- [Brief]
Reproduce the listing below word for word, with no pictures.
+++
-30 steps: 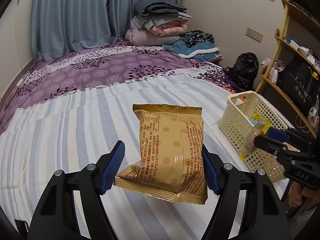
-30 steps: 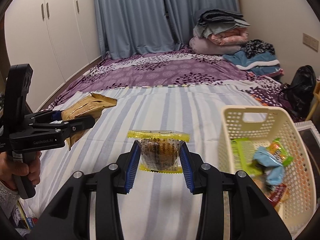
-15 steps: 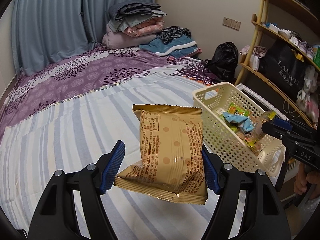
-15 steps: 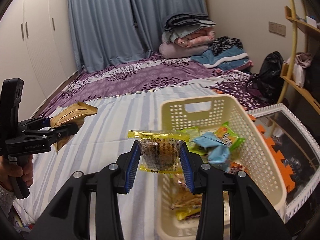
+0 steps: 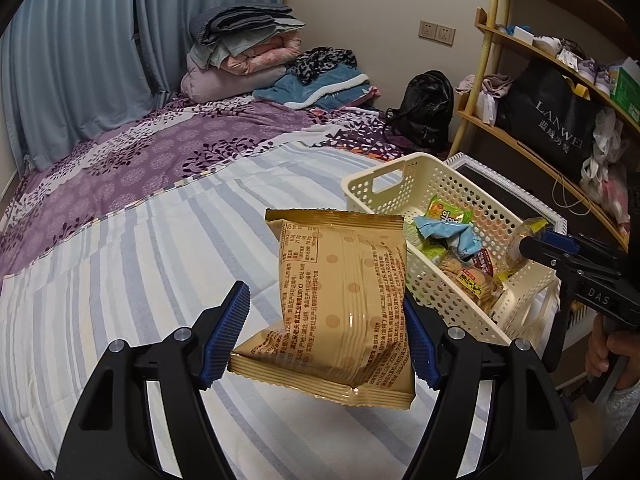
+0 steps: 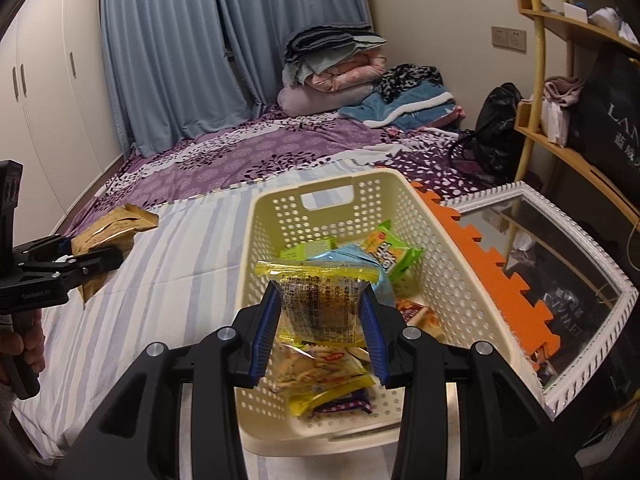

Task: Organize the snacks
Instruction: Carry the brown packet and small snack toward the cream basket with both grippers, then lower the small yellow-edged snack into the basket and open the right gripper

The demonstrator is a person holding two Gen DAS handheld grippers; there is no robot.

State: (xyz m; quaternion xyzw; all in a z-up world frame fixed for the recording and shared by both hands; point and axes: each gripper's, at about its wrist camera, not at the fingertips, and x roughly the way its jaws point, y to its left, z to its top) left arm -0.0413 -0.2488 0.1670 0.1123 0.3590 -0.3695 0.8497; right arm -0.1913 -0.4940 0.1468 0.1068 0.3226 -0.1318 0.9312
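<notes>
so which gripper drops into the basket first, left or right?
Right, likely. The right gripper, shut on the yellow-edged packet, hangs over the basket interior. The left gripper holds the tan packet over the striped sheet, short of the rim.

Blue curtains (image 6: 172,60) hung behind the bed (image 5: 120,240). Folded bedding (image 5: 244,48) lay stacked at its head. A black bag (image 5: 426,108) sat beside wooden shelves (image 5: 540,92); a white-framed mirror (image 6: 560,256) lay nearby.
</notes>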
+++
- [Task output]
-30 steps: 
-30 steps: 
-15 steps: 
-15 steps: 
+0 steps: 
+0 steps: 

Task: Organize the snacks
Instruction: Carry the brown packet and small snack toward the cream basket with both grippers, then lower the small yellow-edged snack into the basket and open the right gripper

The demonstrator is a person holding two Gen DAS handheld grippers; there is no robot.

State: (xyz m; quaternion xyzw; all in a z-up world frame fixed for the recording and shared by both hands; point and axes: each gripper's, at about its wrist camera, not at the fingertips, and x roughly the way its jaws point, y to its left, z to its top) left arm -0.0413 -0.2488 0.1670 0.1123 0.3590 -0.3695 0.8497; right arm -0.1913 -0.4940 0.1468 0.1068 0.3226 -0.1318 0.9312
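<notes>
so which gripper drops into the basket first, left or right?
Right, likely. The right gripper, shut on the yellow-edged packet, hangs over the basket interior. The left gripper holds the tan packet over the striped sheet, short of the rim.

Blue curtains (image 6: 172,60) hung behind the bed (image 5: 120,240). Folded bedding (image 5: 244,48) lay stacked at its head. A black bag (image 5: 426,108) sat beside wooden shelves (image 5: 540,92); a white-framed mirror (image 6: 560,256) lay nearby.
</notes>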

The complete output has now been given.